Если в те времена сама идея о смерти, как мы смогли убедиться, омрачала любовь, то теперь, и давно уже, воспоминания о любви помогали мне не бояться смерти. Ибо я отныне понимал, что смерть не является чем-то принципиально новым, но, напротив, с самого моего детства я умирал уже множество раз. Если говорить о временах не столь давних, разве не был привязан я к Альбертине больше, чем к самой жизни? Мог ли я тогда даже представить себя, свою душу, в которой не было бы места для любви к ней? Но вот теперь я не любил ее больше, и я сам был уже не тем существом, которое любило ее, но совсем другим, которое ее не любило, я перестал ее любить именно тогда, когда стал другим. И я вовсе не страдал оттого, что стал другим, оттого, что не любил больше Альбертину; и, уж конечно, лишиться однажды собственного тела казалось мне теперь далеко не столь печальным, как некогда — однажды перестать любить Альбертину. Как было мне теперь безразлично то, что я больше не люблю ее! Эти последовавшие одна за другой смерти, столь ужасавшие меня, которого должны были уничтожить, и оказавшиеся столь нестрашными и уютными для того, кто даже не мог почувствовать их прихода, с некоторых пор помогли мне понять, насколько неразумно бояться смерти. И именно теперь, когда она стала мне безразлична, я вновь начал испытывать страх перед нею, — правда, уже другой вид страха, страх не за себя, но за свою книгу, для рождения которой было нужно, чтобы хотя бы еще какое-то время продолжалась эта жизнь, которой столько всего угрожало. Как сказал Виктор Гюго:
А я должен сказать, что жестокий закон искусства состоит в том, что живые существа умирают и что умираем мы сами, изнуренные страданиями, для того чтобы росла трава не забвения, но вечной жизни, густая трава обильных творений, и поколения, не тревожась о тех, кто спит там, внизу, в веселье и радости устраивали бы свои «завтраки на траве».

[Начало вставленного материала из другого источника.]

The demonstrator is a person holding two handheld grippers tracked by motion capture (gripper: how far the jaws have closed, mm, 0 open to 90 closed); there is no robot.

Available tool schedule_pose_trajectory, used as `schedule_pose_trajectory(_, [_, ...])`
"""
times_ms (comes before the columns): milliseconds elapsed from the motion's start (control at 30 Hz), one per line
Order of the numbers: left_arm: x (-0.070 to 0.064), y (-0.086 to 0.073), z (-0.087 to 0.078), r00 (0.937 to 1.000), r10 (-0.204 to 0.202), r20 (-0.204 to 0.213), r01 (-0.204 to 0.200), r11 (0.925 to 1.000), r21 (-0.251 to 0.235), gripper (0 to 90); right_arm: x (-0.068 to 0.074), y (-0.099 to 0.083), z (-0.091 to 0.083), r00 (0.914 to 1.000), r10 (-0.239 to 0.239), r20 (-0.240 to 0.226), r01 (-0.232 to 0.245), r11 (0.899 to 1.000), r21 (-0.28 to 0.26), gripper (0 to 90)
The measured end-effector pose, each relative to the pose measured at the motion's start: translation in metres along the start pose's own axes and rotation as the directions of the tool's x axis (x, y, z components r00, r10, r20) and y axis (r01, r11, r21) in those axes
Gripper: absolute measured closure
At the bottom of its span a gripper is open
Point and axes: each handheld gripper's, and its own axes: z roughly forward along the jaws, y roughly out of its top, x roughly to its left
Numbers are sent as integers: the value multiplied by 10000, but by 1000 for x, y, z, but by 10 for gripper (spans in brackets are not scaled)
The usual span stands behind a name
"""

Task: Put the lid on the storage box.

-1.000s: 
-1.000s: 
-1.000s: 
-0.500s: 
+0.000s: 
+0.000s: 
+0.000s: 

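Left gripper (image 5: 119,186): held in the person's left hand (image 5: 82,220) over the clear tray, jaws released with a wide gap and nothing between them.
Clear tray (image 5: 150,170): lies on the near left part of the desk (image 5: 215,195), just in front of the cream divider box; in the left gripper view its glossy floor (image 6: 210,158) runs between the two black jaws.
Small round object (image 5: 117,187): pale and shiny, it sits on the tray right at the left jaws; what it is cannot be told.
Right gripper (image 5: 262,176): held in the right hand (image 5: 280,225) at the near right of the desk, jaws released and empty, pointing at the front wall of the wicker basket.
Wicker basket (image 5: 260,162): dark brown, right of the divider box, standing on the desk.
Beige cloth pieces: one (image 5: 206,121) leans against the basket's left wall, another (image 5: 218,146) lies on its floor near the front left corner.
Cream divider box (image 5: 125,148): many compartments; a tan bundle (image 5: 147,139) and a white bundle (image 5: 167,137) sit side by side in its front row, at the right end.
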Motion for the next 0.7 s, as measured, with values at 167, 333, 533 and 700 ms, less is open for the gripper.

Я говорил о внешних опасностях; но не следует забывать и о внутренних тоже. И даже если судьба оградила бы меня от несчастного случая, угрожающего извне, кто знает, не окажусь ли я лишен возможности воспользоваться этой милостью, став жертвой несчастного случая, произошедшего внутри меня, какой-нибудь внутренней катастрофы, пока еще не истекут те несколько месяцев, которые необходимы мне для завершения этой книги.
Когда сейчас я буду возвращаться домой по Елисейским Полям, кто сможет поручиться, что я не окажусь настигнут тем же самым недугом, что поразил мою бабушку однажды вечером, когда она пришла сюда со мной на прогулку, которой суждено было стать для нее последней, не подозревая ни о чем, в неведении, столь нам всем свойственном, о том, что стрелка добралась уже до штриха на циферблате, неизвестном ей самой, когда спущенная пружина часового механизма заставит пробить нужный час? Быть может, страх, что прожита уже почти целиком минута, предшествующая первому удару часов, который раздастся вот-вот, быть может, этот страх удара, что как раз сейчас готовится в моем мозгу, этот страх был смутным предчувствием того, что должно было произойти, словно отражение в сознании болезненного состояния мозга, артерии которого вот-вот, взорвутся, это не более невероятно, чем внезапная готовность к смерти, что встречается у раненых, которые, сохранив ясность сознания, невзирая на усилия врачей и собственную жажду жить, вдруг, разглядев то, что должно произойти, произносят: «Я сейчас умру, я готов», и пишут последнее письмо жене.